Over the past couple of weeks, we’ve visited the Denton Chamber of Commerce’s beginnings and looked at examples of its impact on the community over the years. We’ve delved into how this Chamber’s structure is especially unique among Chambers of Commerce and why that benefits our community. In this final column of this series, we’ll peek into Denton’s future and the Chamber’s role in helping shape what it might look like.
One certainty in Denton’s future is growth. In his address at the Denton County United Way Campaign kickoff on Friday, July 14, State Representative Lynn Stucky stated that Texas is growing at a rate of about 20,000 new residents per day. Incredible!
What does that growth look like here in Denton? According to the North Central Texas Council of Governments (NCTCOG), the city of Denton’s population grew from 125,980 in January 2016 to 128,160 in January 2017. That is 2,180 new residents in one year, a growth rate of about six people per day.
Exactly like those who established the Chamber in 1909, our leaders today see unstoppable, exponential growth underway. Like then, the Chamber believes in actively shaping the city rather than merely letting growth happen to it. The mission is still to help plan and facilitate a progressive city, prepare for challenges before they become problems, and encourage good growth that will support community prosperity long into the future.
The population explosion in North Texas is happening regardless of what anyone does or does not do. It is simply a fact. Consider the strain on infrastructure and resources this kind of influx imposes. These people need jobs, schools, streets, housing, health services, government services, and, of course, quality of life.

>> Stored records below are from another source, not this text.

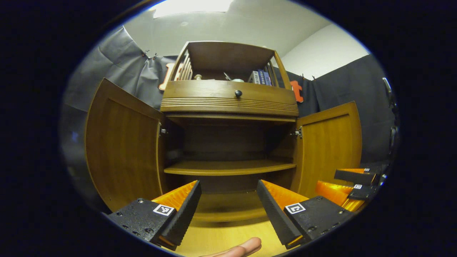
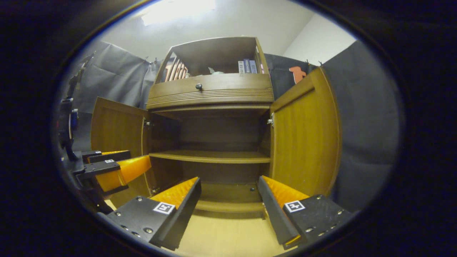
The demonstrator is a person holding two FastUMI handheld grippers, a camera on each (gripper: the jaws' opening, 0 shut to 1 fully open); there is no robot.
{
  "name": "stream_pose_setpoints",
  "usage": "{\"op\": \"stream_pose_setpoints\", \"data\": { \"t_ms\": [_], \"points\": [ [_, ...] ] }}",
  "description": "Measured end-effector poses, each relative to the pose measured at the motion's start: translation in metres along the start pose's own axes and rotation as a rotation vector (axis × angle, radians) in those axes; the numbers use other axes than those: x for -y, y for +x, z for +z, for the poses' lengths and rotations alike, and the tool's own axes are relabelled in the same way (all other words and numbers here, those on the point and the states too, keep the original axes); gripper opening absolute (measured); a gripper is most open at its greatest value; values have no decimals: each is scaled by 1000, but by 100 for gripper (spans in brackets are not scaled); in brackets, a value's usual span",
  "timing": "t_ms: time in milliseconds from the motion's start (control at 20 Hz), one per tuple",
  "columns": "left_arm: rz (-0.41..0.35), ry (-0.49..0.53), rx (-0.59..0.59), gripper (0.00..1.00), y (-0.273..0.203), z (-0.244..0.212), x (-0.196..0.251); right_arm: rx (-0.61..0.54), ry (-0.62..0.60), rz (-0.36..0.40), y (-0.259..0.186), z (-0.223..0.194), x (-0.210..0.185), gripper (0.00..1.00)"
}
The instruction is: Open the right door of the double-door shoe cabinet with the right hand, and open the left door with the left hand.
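- Left door (image 1: 123, 142) of the cabinet (image 1: 228, 103) is swung wide open at 9 o'clock in the left gripper view.
- Left hand-held gripper (image 1: 228, 207) sits at 6 o'clock there, its fingers spread wide apart and gripping nothing; a fingertip (image 1: 239, 248) of the person pokes in below it.
- An inner shelf (image 1: 228, 167) lies bare at centre, with a drawer knob (image 1: 238, 93) at 12 o'clock above it.
- Right door (image 2: 303, 139) stands open at 3 o'clock in the right gripper view.
- Right hand-held gripper (image 2: 228, 205) at 6 o'clock is likewise wide open, with nothing held.
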State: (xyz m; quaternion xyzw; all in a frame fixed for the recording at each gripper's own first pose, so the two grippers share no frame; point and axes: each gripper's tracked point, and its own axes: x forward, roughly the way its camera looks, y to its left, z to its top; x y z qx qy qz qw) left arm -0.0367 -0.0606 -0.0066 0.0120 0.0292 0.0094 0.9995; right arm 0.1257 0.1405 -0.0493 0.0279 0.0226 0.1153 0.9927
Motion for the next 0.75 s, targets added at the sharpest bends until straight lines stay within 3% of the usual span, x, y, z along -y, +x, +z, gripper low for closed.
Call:
{"op": "stream_pose_setpoints", "data": {
  "t_ms": [150, 300, 450, 500, 750],
  "points": [
    [2, -45, 6, 99, 3, 5, -15, -3, -50, -25, 10, -8, -14, 96],
    [19, -72, 2, 94, 9, 6, -30, 8, -58, 13, 12, -8, -37, 96],
    [12, -42, 18, 92, 10, 8, -37, 16, -78, 11, 13, -1, -42, 94],
    [2, -44, 23, 95, 11, 9, -35, 15, -78, 9, 12, -2, -42, 94],
    [-33, -16, 33, 92, 7, 10, -23, 12, -56, 31, -3, -7, -49, 98]
  ]
}}
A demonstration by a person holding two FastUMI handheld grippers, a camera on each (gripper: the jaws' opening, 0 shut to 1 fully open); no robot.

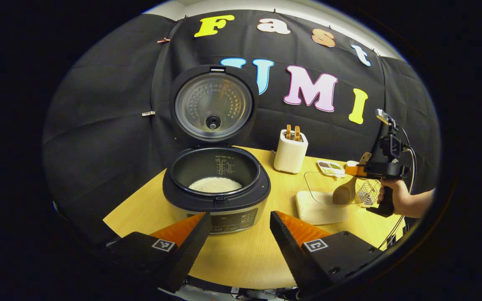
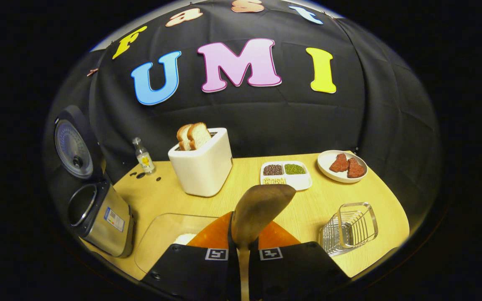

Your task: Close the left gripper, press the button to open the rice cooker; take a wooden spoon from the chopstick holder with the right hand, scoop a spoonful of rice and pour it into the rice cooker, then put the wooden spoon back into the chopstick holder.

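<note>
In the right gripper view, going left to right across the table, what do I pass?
Rice cooker → small bottle → toaster → divided tray of beans → plate of meat → wire chopstick holder.

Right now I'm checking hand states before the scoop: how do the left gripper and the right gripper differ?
The left gripper stands open, its fingers spread apart and holding nothing; the right gripper is shut on the wooden spoon. The left gripper faces the open rice cooker, while the right gripper hangs over the clear rice container, beside the wire holder. Both hover above the table.
</note>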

I recently trekked across the metroplex from Denton through Dallas and enjoyed the new fast-but-expensive express toll lanes all the way. While this route down I-35 E and around the LBJ Freeway used to take an hour minimum in non-rush hour traffic, it’s like a little Autobahn now, cutting the time in half. I tried to imagine the additional 3 million people the NCTCOG projects will be sharing these new North Texas roads within the next 15 years. There’s not enough room!
It’s no wonder construction is underway everywhere we look. It’s no wonder water resources are a primary concern. It’s no wonder rising property tax increases are a concern. Who is going to pay for all of this?

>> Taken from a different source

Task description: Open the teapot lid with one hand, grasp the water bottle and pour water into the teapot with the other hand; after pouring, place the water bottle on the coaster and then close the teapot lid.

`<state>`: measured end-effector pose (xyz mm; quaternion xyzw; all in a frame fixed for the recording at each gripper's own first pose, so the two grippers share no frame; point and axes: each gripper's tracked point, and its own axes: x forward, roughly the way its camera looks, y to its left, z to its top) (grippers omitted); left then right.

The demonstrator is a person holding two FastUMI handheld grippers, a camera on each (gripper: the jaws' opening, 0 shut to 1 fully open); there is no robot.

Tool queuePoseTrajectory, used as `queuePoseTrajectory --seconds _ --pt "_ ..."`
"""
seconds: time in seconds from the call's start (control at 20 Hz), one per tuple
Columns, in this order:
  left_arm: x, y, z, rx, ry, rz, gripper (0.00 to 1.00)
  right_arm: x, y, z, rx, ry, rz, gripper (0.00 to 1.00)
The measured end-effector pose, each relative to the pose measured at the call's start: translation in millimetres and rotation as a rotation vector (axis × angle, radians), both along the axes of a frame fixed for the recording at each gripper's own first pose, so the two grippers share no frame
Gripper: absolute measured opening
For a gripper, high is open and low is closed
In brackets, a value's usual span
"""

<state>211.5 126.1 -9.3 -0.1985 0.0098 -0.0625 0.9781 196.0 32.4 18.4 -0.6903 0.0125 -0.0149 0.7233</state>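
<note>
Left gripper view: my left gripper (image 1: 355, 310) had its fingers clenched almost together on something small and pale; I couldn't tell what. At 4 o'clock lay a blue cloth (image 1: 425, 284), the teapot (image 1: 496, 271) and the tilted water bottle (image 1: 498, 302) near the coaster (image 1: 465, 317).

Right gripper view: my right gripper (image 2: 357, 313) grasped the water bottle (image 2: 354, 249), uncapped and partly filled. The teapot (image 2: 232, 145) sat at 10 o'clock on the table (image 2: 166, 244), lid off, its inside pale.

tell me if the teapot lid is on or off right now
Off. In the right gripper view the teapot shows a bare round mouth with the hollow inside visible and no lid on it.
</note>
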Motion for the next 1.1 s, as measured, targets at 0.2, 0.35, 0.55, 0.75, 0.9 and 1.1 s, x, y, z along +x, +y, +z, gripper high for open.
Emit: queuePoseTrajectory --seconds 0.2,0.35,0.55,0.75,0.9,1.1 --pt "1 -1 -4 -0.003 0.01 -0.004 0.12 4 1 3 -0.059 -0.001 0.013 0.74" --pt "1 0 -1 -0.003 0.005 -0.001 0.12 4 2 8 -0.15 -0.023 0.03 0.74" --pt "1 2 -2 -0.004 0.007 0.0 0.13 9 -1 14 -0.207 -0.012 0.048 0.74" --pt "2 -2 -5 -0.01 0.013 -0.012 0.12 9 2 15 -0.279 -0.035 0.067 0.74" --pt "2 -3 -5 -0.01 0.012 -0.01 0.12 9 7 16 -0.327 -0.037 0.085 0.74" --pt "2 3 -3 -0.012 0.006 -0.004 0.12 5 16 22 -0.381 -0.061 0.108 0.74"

This is why strategy is vital. Economic development through targeted business growth and tourism is the tool cities use to implement said strategy.
I remember when rooftops first started rising in the Lantana community to our south many years ago. Remember the mess that was FM 407 for a decade? That’s as good a picture as any of government’s infrastructural dilemma. Which comes first, the infrastructure or people who will pay taxes so government can afford to build the infrastructure?
This is the future in Denton, the challenge we face even now. Can’t we already feel the pressure when we must spend a half-hour just to drive across our city?
Economic development and tourism are powerful mechanisms for driving the right kind of business growth so the burden of funding the infrastructural demands does not fall solely on citizens’ shoulders.
Look at tourism alone. During 2016, 449,986 hotel rooms were occupied in Denton hotels. The hotel taxes that visitors pay are not citizen taxes. No citizen contributes to this tax stream unless they are spending nights in a Denton hotel room. Every one of those room nights also impacts our sales tax base, the general fund that fuels our city services and quality of life. Why? Because visitors eat, shop, attend events and entertain themselves. According to the Office of the Governor of Texas, visitors spent $176 million dollars inside Denton during 2016. Their sales tax impact alone was $5.4 million. These are general fund dollars citizens did not have to pay.
This is what the Chamber is doing today, and will continue to do in the future. We market and promote Denton to create jobs and generate revenue that feeds the necessary coffers so that citizens alone aren’t holding the bill.
The people are coming. Denton is changing. What will our city look like on the other side of this boom? As a community, we can decide that outcome. The Chamber is but one cog in a wheel. When the cogs come together, we can move the wheels in the direction we want to go to be the Denton we want to be tomorrow.